TO DO | What lines in the records below contain the string "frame"? Copy every one.
MATERIALS PROVIDED START
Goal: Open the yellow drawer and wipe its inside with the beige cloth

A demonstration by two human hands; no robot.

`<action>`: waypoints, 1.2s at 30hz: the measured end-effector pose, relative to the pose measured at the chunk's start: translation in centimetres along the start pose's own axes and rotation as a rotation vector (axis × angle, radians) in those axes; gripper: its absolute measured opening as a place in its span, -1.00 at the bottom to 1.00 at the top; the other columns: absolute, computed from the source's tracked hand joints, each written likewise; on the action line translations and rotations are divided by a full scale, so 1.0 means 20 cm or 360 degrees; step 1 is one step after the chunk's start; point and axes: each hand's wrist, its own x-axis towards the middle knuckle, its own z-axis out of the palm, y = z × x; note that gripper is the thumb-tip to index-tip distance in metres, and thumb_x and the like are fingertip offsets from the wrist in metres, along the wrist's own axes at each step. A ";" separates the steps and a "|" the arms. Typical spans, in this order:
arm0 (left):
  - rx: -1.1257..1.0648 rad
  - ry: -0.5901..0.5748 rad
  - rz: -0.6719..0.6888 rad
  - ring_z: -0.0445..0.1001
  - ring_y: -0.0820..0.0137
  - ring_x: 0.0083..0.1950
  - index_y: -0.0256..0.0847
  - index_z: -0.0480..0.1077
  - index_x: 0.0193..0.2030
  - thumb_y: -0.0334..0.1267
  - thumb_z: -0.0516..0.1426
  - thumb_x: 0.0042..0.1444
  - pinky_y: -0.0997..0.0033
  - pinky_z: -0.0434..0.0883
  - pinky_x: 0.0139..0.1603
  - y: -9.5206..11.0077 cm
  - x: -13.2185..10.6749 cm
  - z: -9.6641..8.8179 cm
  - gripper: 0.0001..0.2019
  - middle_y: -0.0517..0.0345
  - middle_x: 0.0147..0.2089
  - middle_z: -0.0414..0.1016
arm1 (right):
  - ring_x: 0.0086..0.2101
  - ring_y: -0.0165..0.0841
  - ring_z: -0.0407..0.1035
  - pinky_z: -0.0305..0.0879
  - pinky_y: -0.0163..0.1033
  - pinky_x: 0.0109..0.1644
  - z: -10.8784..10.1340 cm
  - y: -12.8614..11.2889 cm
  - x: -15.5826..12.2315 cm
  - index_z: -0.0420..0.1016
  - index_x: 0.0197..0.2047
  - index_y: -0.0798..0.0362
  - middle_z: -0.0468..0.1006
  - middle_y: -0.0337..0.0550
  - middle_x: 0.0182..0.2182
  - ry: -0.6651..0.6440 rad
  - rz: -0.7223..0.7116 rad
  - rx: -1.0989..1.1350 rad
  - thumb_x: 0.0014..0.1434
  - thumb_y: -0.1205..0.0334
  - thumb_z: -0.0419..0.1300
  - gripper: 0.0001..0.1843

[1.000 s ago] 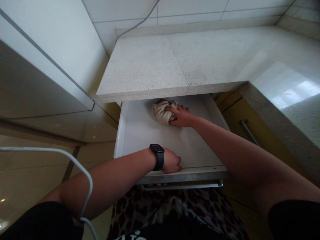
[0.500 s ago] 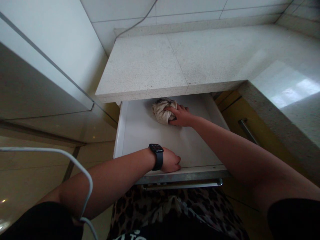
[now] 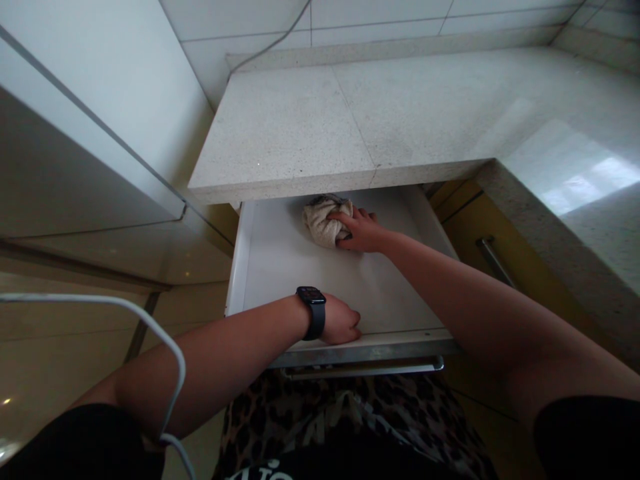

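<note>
A crumpled beige cloth point(image 3: 324, 223) with a darker patch lies bunched toward the back of a pulled-out white drawer point(image 3: 280, 267). My right hand point(image 3: 363, 229) is closed around the cloth's right side and presses it against the drawer bottom. Just inside the drawer's front edge rests my left hand point(image 3: 340, 321), its fingers curled under. Whatever those fingers may hold is hidden. A black watch point(image 3: 313, 313) sits on my left wrist.
A pale stone countertop point(image 3: 290, 133) overhangs the drawer's back. The drawer's metal handle point(image 3: 365, 369) is at the front, close to my body. White cabinet panels point(image 3: 110, 80) stand to the left. A white cable point(image 3: 125, 305) loops across the lower left.
</note>
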 end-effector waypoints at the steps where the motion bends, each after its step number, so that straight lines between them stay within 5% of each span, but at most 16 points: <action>1: -0.0001 -0.0002 0.0000 0.57 -0.13 0.22 -0.35 0.48 0.15 0.01 -0.23 0.20 -0.20 0.53 0.29 0.00 0.00 0.00 -0.33 -0.42 0.13 0.54 | 0.32 0.13 0.03 -0.03 0.35 0.33 0.00 0.00 0.00 0.06 0.46 -0.51 -0.03 -0.04 0.42 0.0004 0.0000 0.0001 0.07 -0.24 0.19 -0.10; 36: 0.0072 0.0029 -0.0043 0.59 -0.07 0.18 -0.28 0.47 0.18 0.01 -0.20 0.20 -0.16 0.55 0.24 -0.02 0.00 0.01 -0.36 -0.37 0.14 0.55 | 0.30 0.13 0.04 -0.02 0.38 0.30 0.02 -0.01 0.01 0.04 0.48 -0.47 -0.02 0.03 0.40 0.0022 -0.0003 -0.0028 0.09 -0.27 0.18 -0.09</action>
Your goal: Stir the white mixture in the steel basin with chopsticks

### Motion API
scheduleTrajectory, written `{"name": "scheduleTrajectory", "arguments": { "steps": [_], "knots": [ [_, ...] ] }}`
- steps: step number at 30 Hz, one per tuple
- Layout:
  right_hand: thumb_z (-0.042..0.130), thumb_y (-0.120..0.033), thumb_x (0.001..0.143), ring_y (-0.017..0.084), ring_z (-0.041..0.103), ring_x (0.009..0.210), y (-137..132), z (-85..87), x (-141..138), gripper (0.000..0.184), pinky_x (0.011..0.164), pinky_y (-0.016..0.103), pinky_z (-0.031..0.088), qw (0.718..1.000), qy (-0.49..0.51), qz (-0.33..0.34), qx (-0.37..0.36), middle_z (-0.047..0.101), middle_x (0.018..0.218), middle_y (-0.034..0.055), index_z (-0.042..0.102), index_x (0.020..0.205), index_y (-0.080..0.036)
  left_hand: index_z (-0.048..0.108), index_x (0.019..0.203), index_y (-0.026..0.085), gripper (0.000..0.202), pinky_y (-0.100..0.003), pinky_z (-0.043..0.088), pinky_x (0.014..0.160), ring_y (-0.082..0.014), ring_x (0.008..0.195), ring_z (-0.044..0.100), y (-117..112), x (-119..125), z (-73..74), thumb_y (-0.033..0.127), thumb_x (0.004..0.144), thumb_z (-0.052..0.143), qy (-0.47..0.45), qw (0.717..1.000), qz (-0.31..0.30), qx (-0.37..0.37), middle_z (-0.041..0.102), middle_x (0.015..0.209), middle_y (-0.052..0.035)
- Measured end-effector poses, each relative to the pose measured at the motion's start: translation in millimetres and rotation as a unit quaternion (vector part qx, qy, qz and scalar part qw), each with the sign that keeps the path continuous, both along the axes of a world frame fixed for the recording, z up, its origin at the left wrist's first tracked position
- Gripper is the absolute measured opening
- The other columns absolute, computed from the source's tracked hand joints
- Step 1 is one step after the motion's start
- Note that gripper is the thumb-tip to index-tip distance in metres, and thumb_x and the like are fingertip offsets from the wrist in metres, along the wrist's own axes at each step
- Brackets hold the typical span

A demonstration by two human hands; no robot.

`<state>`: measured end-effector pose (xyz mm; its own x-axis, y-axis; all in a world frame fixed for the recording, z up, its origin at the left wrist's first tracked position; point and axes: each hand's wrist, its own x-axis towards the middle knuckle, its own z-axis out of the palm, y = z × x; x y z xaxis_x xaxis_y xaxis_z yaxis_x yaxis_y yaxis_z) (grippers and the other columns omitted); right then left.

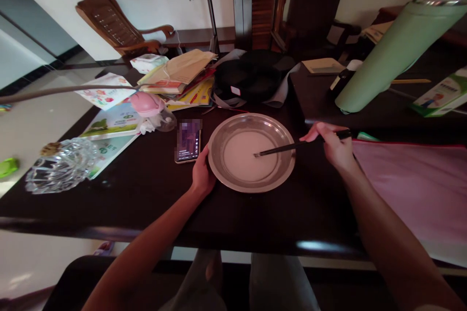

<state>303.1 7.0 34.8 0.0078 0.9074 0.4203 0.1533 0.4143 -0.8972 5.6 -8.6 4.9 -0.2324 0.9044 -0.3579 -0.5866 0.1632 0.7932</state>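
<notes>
right hand [333, 145] gripping chopsticks [282, 147], metal bowl [251, 186], phone [188, 142] text unreadable

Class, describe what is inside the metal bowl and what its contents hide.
The metal bowl holds a pale, seemingly liquid substance; dark chopsticks reach over its middle. Whatever lies beneath the surface, including the bowl's bottom, is covered and cannot be seen.

No lettering can be read; print on the phone [188, 142], booklets [111, 122] and carton [442, 94] is blurred.

Glass dish [60, 169], 1 pc, near L. Pink-lidded btl [146, 104], L. Bk/env. pile [186, 70], far L. Grn flask [397, 53], far R. Wdn chair [109, 22], far L.
</notes>
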Motion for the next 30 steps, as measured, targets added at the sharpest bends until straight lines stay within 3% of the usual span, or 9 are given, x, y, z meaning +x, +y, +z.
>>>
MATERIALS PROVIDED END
ANSWER TO THIS TASK |
- Measured end-effector poses, each relative to the pose measured at the motion's start: translation in millimetres and rotation as a unit quaternion (vector part qx, qy, qz and scalar part qw), each with the sign that keeps the path continuous, both along the axes of a world frame fixed for the recording, z up, its origin at the left wrist's first tracked position
`<state>`: measured end-effector pose (xyz mm; its own x-axis, y-axis; all in a world frame fixed for the recording, z up, its origin at the left wrist's first tracked position; point and axes: each hand's wrist, its own x-axis towards the middle knuckle, its own z-axis out of the palm, y = z × x; x y z xaxis_x xaxis_y xaxis_z yaxis_x yaxis_y yaxis_z) (grippers and the other columns omitted); right then left.

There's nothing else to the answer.